Es gab auch Situationen, da waren die "Belästigungen" charmant oder witzig, aber das liegt daran, dass es Interaktions-Situationen sind und diese sich entwickeln. Solange diese Dinge symmetrisch ablaufen und nicht einseitig, kann es auch mal nett sein. Beispiele aus meiner Vergangenheit. Ich stehe in einer Kneipe, trage ein relativ tief ausgeschnittenes Oberteil und eine Kette. Ein junger Mann nimmt Blickkontakt auf - wobei ich durchaus einladend zurückgeschaut habe. Als er mich schließlich anspricht, deutet er auf meinen Ausschnitt und sagt: "Ist das Keltisch?" (der Kettenanhänger). Natürlich war klar, dass er eher weniger von dem Kettenanhänger fasziniert war. Ist das sexistisch? Ich würde sagen nein, da meine Reaktion zeigte, dass ich nicht ganz uninteressiert war. Der junge Herr wurde auch anschließend mein Freund. 
Eine andere Sitution: ich gehe im Kurzen Rock mit blickdichter Strumpfhose über die Straße. Hinter mir zwei junge Männer. Einer ruft: "Woah, schöne Beine!!". Ich drehe mich genervt um und gucke ihn böse an. Darauf ganz eingeschüchtert...: "...und so alleine...die Beine...". Da mussten wir dann beide lachen. Ich und meine schönen Beine sind dann einfach weiter des Weges gegangen und die Jungs sind in irgendeinen Laden abgebogen. Das sind Dinge, die bleiben durchaus in positiver Erinnerung und es wäre schade, wenn sich Männer jetzt gar nicht mehr trauen würden, uns anzusprechen oder Komplimente zu machen. Meine Meinung ist, dass die Grenzen fließend sind und dass man solche Dinge sensibel handhaben muss. Es kommt auf die Umstände, auf meine Beziehung zu dem Gegenüber, das Machtgefälle und vieles mehr an und letzten Endes auch auf die in der Interaktion spürbaren Signale. 

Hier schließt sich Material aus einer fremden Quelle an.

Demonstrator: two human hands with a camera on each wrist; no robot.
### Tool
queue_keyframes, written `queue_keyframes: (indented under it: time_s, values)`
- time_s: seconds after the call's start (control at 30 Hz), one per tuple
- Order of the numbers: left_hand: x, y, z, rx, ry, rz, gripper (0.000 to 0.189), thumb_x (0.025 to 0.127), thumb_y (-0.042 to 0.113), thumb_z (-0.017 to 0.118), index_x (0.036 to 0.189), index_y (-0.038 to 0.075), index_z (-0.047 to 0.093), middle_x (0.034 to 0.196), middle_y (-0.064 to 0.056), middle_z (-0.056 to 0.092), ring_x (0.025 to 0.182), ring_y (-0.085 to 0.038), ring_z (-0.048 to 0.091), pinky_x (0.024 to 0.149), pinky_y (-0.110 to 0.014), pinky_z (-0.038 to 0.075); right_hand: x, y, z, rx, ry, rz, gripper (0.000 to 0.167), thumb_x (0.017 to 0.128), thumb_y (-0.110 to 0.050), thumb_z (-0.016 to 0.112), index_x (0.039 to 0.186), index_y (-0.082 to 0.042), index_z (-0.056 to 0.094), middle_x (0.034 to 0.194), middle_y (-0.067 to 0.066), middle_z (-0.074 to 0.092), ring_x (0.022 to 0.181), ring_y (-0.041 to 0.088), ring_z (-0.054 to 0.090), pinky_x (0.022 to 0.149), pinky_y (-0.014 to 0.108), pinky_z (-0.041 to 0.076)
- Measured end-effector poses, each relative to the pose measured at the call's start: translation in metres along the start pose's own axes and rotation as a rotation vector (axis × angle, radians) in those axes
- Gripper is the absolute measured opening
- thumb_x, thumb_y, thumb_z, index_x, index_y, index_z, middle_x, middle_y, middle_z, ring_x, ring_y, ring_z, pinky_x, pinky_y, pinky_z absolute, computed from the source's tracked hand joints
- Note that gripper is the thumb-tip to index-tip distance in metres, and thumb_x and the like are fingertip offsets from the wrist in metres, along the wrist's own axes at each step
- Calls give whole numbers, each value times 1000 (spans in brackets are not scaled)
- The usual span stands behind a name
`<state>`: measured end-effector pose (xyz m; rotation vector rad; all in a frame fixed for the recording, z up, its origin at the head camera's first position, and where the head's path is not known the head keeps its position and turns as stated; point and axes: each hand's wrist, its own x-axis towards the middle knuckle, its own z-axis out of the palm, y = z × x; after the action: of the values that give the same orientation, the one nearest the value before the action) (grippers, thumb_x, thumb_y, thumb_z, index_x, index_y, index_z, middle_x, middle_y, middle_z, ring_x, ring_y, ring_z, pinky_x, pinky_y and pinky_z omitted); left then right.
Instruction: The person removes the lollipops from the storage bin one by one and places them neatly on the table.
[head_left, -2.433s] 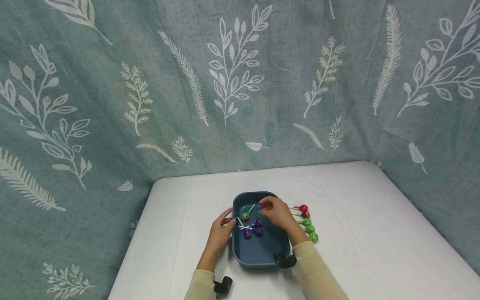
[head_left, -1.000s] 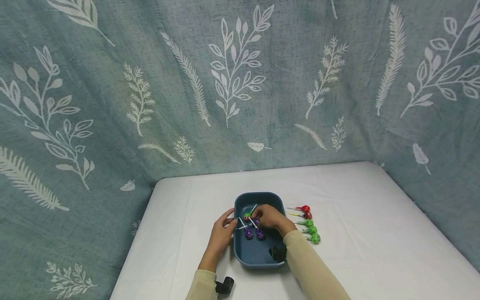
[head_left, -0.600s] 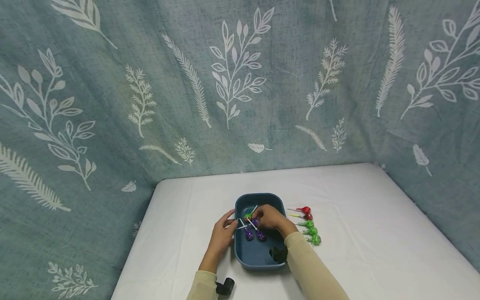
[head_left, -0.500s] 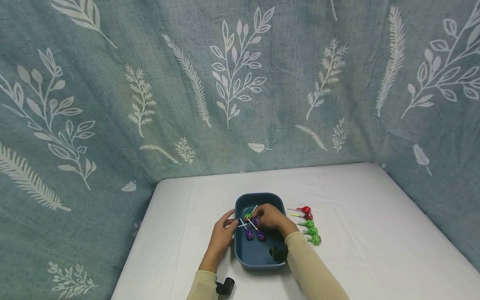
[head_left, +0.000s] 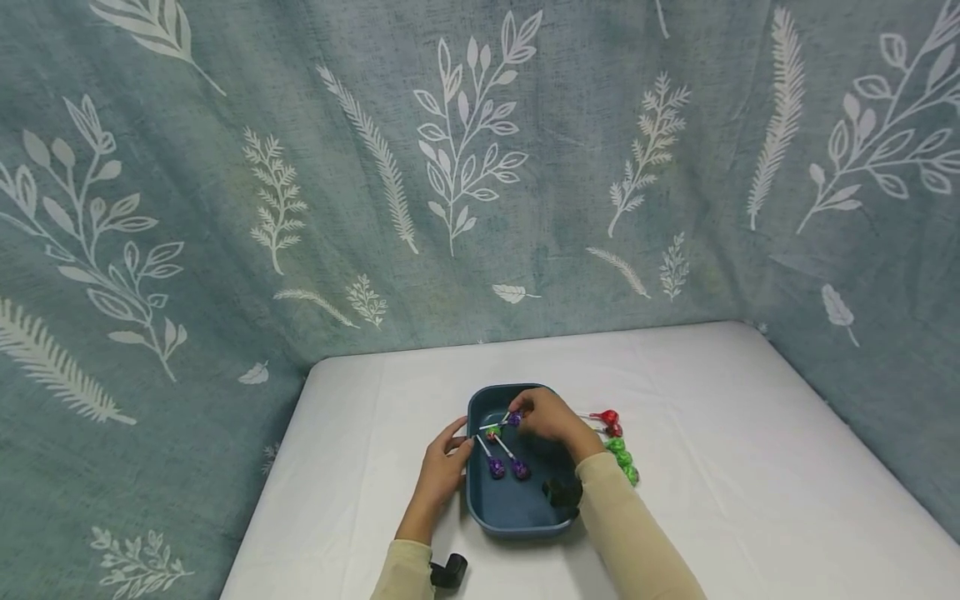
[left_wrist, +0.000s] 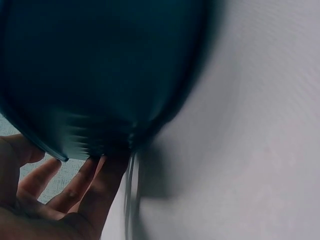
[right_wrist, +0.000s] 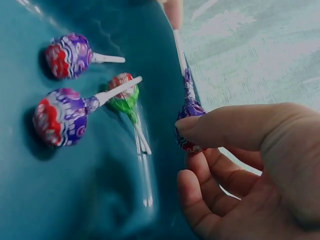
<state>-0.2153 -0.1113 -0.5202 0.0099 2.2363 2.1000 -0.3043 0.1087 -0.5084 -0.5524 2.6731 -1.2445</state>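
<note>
My right hand (head_left: 550,416) pinches a purple-wrapped lollipop (right_wrist: 189,111) by its candy head between thumb and fingers, over the far part of a dark blue plastic bin (head_left: 517,523). Its white stick points to the left in the head view. Below in the bin lie a green-and-red lollipop (right_wrist: 123,95) and two more purple lollipops, one nearer the left wall (head_left: 496,468) and one beside it (head_left: 521,469). My left hand (head_left: 442,467) holds the bin's left side, thumb at the rim and fingers (left_wrist: 102,192) against the outer wall.
Right of the bin, a column of lollipops lies on the white-covered table (head_left: 720,467): red ones (head_left: 609,417) at the far end, green ones (head_left: 621,457) nearer, partly behind the right forearm. A leaf-patterned curtain (head_left: 375,183) hangs behind the table.
My right hand came in from the bin's right rim, took hold of a purple lollipop among the others and lifted it toward the far end. The left hand stays at the bin's side.
</note>
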Motion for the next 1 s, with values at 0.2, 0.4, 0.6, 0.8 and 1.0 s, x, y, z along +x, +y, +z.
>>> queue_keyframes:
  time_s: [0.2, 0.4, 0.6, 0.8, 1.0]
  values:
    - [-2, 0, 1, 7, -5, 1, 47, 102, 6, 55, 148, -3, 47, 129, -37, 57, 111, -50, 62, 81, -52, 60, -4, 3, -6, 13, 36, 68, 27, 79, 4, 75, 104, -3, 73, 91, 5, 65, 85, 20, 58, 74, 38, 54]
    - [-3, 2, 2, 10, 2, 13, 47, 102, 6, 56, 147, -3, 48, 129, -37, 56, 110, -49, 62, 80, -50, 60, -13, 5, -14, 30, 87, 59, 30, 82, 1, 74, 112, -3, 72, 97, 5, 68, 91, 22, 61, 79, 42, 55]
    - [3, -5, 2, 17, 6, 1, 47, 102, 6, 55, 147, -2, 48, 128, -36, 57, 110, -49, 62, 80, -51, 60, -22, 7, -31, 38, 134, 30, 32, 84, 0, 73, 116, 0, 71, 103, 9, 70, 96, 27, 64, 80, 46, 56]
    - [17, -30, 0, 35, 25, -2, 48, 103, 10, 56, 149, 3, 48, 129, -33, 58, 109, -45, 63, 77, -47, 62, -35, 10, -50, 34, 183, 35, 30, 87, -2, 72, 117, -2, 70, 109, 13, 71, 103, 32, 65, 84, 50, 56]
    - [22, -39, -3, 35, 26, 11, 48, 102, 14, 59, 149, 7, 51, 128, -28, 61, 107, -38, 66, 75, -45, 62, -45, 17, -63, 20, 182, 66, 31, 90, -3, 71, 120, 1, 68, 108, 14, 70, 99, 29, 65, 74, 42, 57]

Gibt es auch Sexismus gegenüber Männern? Wer schon mal eine Horde Frauen beim Junggesellinnenabschied als Publikum beim Male Strip beobachtet hat weiß, auch Frauen können zu hormongeladenen reißenden Bestien werden. Allerdings wissen die Jungs, worauf sie sich einlassen und bekommen dafür Geld. Dass eine Frau in wichtiger Position über einen Sex-Skandal stolpert, habe ich persönlich noch nicht gehört. Es dürfte auch eher selten sein. Auch die Chefin, die ihren Angestellten belästigt, ist sicherlich seltener anzutreffen als es umgekehrt der Fall ist. Das liegt zum einen daran, dass es viel weniger Frauen in Führungspositionen gibt, zum anderen daran, dass sie sich diese viel härter erkämpft haben und sich viel bewusster sind, was sie aufs Spiel setzen und zum anderen daran, dass Frauen Sex weniger als Machtinstrument benutzen. Mal ganz abgesehen davon, dass es rein biologisch natürlich schwer ist, einen Mann gegen seinen Willen zu sexuellen Handlungen zu zwingen. Ich sage damit nicht, dass es das überhaupt nicht gibt, aber es dürfte doch eher die Ausnahme sein. Das bedeutet nicht, dass es okay wäre. 

Männer und Frauen sollten sich eben wirklich mit Respekt und auf gleicher Höhe begegnen. Das ist noch lange nicht immer der Fall. Und solange es noch keine wirkliche "Gleichberechtigung" gibt, ist auch der Feminismus nicht überflüssig geworden. Es ist allerdings meines Erachtens schön, dass die Debatte nicht mehr ganz so kämpferisch und verbissen geführt werden muss, wie das früher der Fall war. 

Es geht heute hauptsächlich darum, ein Bewusstsein dafür zu schaffen, was nach wie vor falsch läuft, das kann in kleinen, langsamen Schritten geschehen und auf lange Sicht hoffe ich einfach, dass sich das Rollenverständnis zwischen Mann und Frau positiv verändern lässt.